The only female ‘player’ in Alan Levy’s gang is the cunning and streetwise Mai-Lin. She is a new character in ‘Retribution.’ Alan ‘fostered’ her when she was just 13, a victim of abuse who grew up in  his home, to evolve into his most successful crack/cocaine dealer. Even though she comes across as somewhat ‘child-like’ she has a devious mind, quick to use her feminine wiles to deceive people. The teenager has few scruples and will even assist Alan in killing people, if he requires it. Later in the story, readers will see exactly how Mai-Lin casts her net whilst remaining virtually immune to the power of the law.

The publication of, dark thriller, ‘Retribution’ is happening very soon, and will shortly be available on Amazon kindle and in paperback. 100% edited with just the final proof-reading to be done, the wait is nearly over…

Who are the Good Characters?

As I come close to completing the final edits of book 4 ‘Retribution’ it’s got me thinking about the main characters of this series in a little more depth.

It was actually suggested to me by one of my beta readers, to include a family tree, just to remind readers who’s who. I think this is an excellent idea – not so much a family tree but a list of every character who appears in the story, past and present… and there are quite a few of them. So before I reveal too much more about the cast, I will start with the ‘good’ characters of the story, first the Bailey family.

The Bailey Family Tree (characters from Same Face Different Place)

Let’s start from the Beginning with Elijah

Elijah was born in book 1 Beginnings (1973). His mother, Eleanor, was the daughter of an East End gangster known as Oliver Chapman. Ollie married a beautiful half caste night club singer, named Martina, but she was tragically killed in a car accident when Eleanor was just 8. At 16 Eleanor, knew nothing about the sleazy criminal underworld of the 1970s her father was immersed in until he was forced to go on the run.

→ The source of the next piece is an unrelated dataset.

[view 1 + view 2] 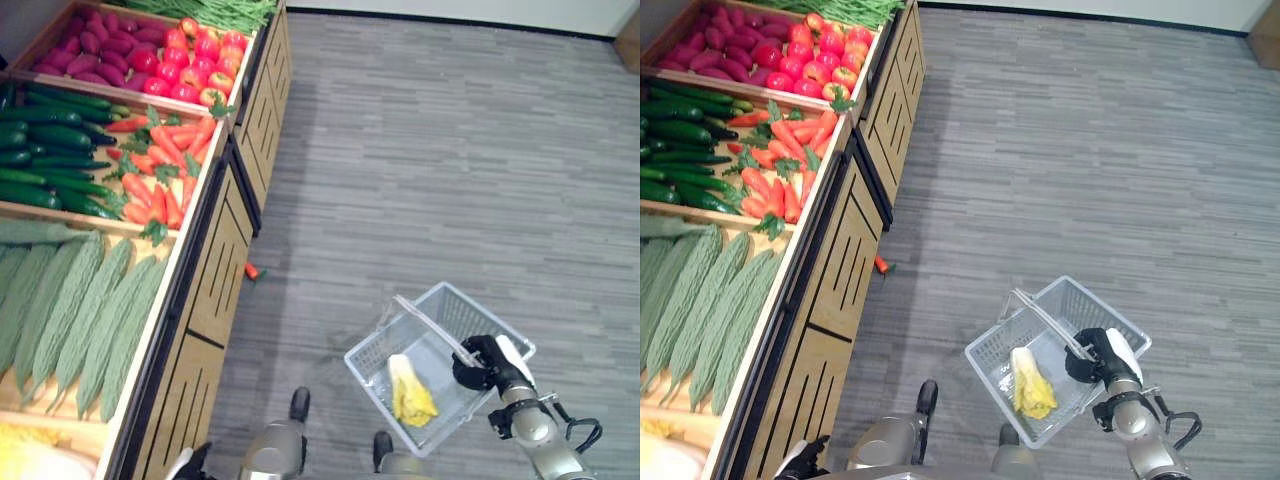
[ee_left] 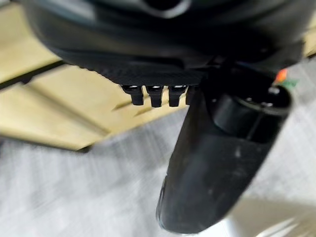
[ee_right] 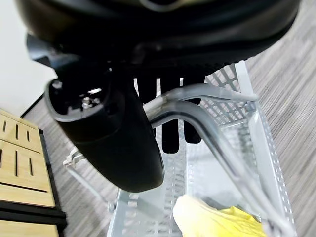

In 1972, Eleanor’s life took an unexpected twist when she met a mysterious young rock musician from Holland; Jake Jansen (son of Rutger and Elspeth). The couple hooked up after escaping from a dangerous gang leader. Yet Eleanor was left vulnerable and alone, hiding a remote village, where the protection of Jake’s son, Elijah, became the most important role in her life. Elijah grew up in the idyllic village of Aldwyck, (Kent), in a caravan with this mother, a timid child who was bullied at school and branded a ‘gypsy.’ In book 2 Visions, he started to question his mother’s past but at the same time, developed an incredible artistic talent. The story was set in the era of the 80s, when unemployment was high; a time when Eleanor met a man named Charlie Bailey, along with his children, Andrew and Margaret. Charlie’s wife tragically died from a lung infection in 1984, leaving him a widow but at the end of the book, the families were finally united.

So where is Elijah now?

I am not going to reveal any more of the plot that unravels in the 3rd book, Pleasures, but let’s just say Elijah has changed. He is artistic, passionate and brave. He has suffered more terror than most boys of his age and with a hankering to study interior design at University, he is determined to make the most of his life. He may be a little shy especially where girls are concerned. Yet he is loyal to his family and loves them dearly. He will do anything for them. He follows the grunge fashion of the 90s and loves rock music, especially bands like the Levellers, which remind him of his father’s band, Free Spirit.

Eleanor

Eleanor survived some of the worst horrors imaginable. She never did discover what happened to her father but remained resolute in her quest to fight her enemies as a pledge to her beloved Jake. As resident of Aldwyck, she defended the corner of her neighbours, the Barton-Wells family, as well as the Baileys, who she identified as yet another set of victims in a heartless society. Trained as a nurse, Eleanor married Charlie in 1987 just after they moved the nearby town of Rosebrook. Added to her strong family values, she took on a role as a volunteer at Rosebrook Community Centre and cares deeply for her fellow citizens. Eleanor is a feisty, courageous young woman, who refuses to back down against powerful enemies.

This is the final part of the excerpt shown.